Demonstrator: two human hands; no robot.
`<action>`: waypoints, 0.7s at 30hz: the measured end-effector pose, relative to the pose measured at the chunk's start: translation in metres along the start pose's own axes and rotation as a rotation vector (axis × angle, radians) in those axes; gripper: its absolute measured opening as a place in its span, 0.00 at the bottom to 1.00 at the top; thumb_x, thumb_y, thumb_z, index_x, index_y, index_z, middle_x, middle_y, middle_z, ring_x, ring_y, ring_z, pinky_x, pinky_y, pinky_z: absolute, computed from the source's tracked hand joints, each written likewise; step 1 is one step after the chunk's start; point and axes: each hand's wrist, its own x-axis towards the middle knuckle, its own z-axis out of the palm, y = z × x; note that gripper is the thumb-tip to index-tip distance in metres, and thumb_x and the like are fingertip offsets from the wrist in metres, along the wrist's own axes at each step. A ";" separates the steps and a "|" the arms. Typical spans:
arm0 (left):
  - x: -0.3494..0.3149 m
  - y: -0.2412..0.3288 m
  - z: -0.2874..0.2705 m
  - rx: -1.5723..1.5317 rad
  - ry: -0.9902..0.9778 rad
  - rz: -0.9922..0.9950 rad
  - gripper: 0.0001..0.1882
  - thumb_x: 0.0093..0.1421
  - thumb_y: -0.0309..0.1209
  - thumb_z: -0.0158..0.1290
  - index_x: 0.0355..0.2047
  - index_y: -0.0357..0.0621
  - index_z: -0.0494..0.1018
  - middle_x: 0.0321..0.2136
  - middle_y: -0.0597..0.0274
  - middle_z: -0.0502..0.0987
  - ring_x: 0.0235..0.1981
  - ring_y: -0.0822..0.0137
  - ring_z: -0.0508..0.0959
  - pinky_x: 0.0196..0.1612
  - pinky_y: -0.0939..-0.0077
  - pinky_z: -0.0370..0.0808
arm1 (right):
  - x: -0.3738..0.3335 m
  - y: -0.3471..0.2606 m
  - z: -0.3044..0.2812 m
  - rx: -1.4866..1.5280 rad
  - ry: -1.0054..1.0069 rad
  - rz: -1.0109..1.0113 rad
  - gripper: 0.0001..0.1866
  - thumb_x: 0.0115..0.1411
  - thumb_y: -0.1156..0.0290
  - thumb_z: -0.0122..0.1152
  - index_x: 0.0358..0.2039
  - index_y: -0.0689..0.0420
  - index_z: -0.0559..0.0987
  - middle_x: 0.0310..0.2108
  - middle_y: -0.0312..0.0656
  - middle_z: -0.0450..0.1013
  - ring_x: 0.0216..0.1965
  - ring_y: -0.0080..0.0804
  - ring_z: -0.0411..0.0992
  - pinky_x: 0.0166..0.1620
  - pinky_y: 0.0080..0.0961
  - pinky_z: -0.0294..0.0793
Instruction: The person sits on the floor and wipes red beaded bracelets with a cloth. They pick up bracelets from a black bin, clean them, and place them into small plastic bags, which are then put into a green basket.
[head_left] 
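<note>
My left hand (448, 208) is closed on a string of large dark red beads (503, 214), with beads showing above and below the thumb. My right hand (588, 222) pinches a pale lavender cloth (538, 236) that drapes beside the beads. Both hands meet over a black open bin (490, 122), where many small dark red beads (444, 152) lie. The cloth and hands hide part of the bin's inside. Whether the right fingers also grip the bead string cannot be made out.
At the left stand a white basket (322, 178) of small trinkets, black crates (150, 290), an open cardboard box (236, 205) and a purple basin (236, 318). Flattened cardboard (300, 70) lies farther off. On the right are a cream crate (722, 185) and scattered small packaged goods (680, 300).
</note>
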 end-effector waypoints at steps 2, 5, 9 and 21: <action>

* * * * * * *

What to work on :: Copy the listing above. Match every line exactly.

Response to this exercise ::
Demonstrator: two human hands; no robot.
`<action>`: waypoints, 0.7s at 30hz: the measured end-effector pose, relative to the pose measured at the chunk's start: translation in metres along the start pose's own axes and rotation as a rotation vector (axis × angle, radians) in those axes; gripper: its absolute measured opening as a place in its span, 0.00 at the bottom to 1.00 at the top; thumb_x, thumb_y, thumb_z, index_x, index_y, index_z, middle_x, middle_y, middle_z, ring_x, ring_y, ring_z, pinky_x, pinky_y, pinky_z: absolute, computed from the source's tracked hand joints, each written likewise; step 1 is one step after the chunk's start; point and axes: each hand's wrist, its own x-axis towards the middle knuckle, its own z-axis out of the palm, y = z × x; note that gripper is the thumb-tip to index-tip distance in metres, and thumb_x and the like are fingertip offsets from the wrist in metres, along the wrist's own axes at each step. A ";" separates the steps and a "|" the arms. Typical spans:
arm0 (left):
  - x: -0.3494..0.3149 m
  - y: -0.2412..0.3288 m
  - z: -0.2874..0.2705 m
  - rx: -1.5723..1.5317 rad
  - ry: -0.9902..0.9778 rad
  - rz: -0.9922..0.9950 rad
  - gripper: 0.0001..0.1882
  - thumb_x: 0.0093..0.1421
  - thumb_y: -0.0309..0.1209
  - thumb_z: -0.0158..0.1290
  - index_x: 0.0355..0.2047
  - index_y: -0.0357..0.0621
  - index_z: -0.0494..0.1018
  - middle_x: 0.0321..0.2136
  - middle_y: -0.0597..0.0274
  - middle_z: -0.0502..0.0987
  - ring_x: 0.0235..0.1981
  - ring_y: -0.0822..0.0137
  - ring_z: -0.0508..0.0959
  - pinky_x: 0.0196..0.1612
  - pinky_y: -0.0939..-0.0077
  - pinky_z: -0.0370..0.0808
arm1 (right):
  - x: -0.3738..0.3335 m
  - y: -0.3471..0.2606 m
  - z: -0.3044..0.2812 m
  - rx: -1.4866..1.5280 rad
  - ry: -1.0054..1.0069 rad
  - rz: -1.0109..1.0113 rad
  - gripper: 0.0001..0.1866
  - thumb_x: 0.0115..0.1411
  - thumb_y: -0.1156..0.0290
  - thumb_z: -0.0122..0.1152
  - index_x: 0.0358..0.2039
  - index_y: -0.0689..0.0420
  - index_z: -0.0559..0.0987
  - middle_x: 0.0310..0.2108
  - middle_y: -0.0312..0.0656
  - middle_z: -0.0450..0.1013
  - ring_x: 0.0216..0.1965
  - ring_y: -0.0080..0.0804
  - ring_z: -0.0411..0.0992
  - pinky_x: 0.0166..0.1620
  - pinky_y: 0.0080..0.0961
  - pinky_z: -0.0294..0.0793
Instruction: The person sits on the floor and wipes red beaded bracelets with a cloth. They pick up bracelets from a black bin, clean them, and place them into small plastic bags, which are then put into a green basket.
[head_left] 
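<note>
My left hand (448, 208) is closed on a string of large dark red beads (503, 214), with beads showing above and below the thumb. My right hand (588, 222) pinches a pale lavender cloth (538, 236) that drapes beside the beads. Both hands meet over a black open bin (490, 122), where many small dark red beads (444, 152) lie. The cloth and hands hide part of the bin's inside. Whether the right fingers also grip the bead string cannot be made out.
At the left stand a white basket (322, 178) of small trinkets, black crates (150, 290), an open cardboard box (236, 205) and a purple basin (236, 318). Flattened cardboard (300, 70) lies farther off. On the right are a cream crate (722, 185) and scattered small packaged goods (680, 300).
</note>
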 end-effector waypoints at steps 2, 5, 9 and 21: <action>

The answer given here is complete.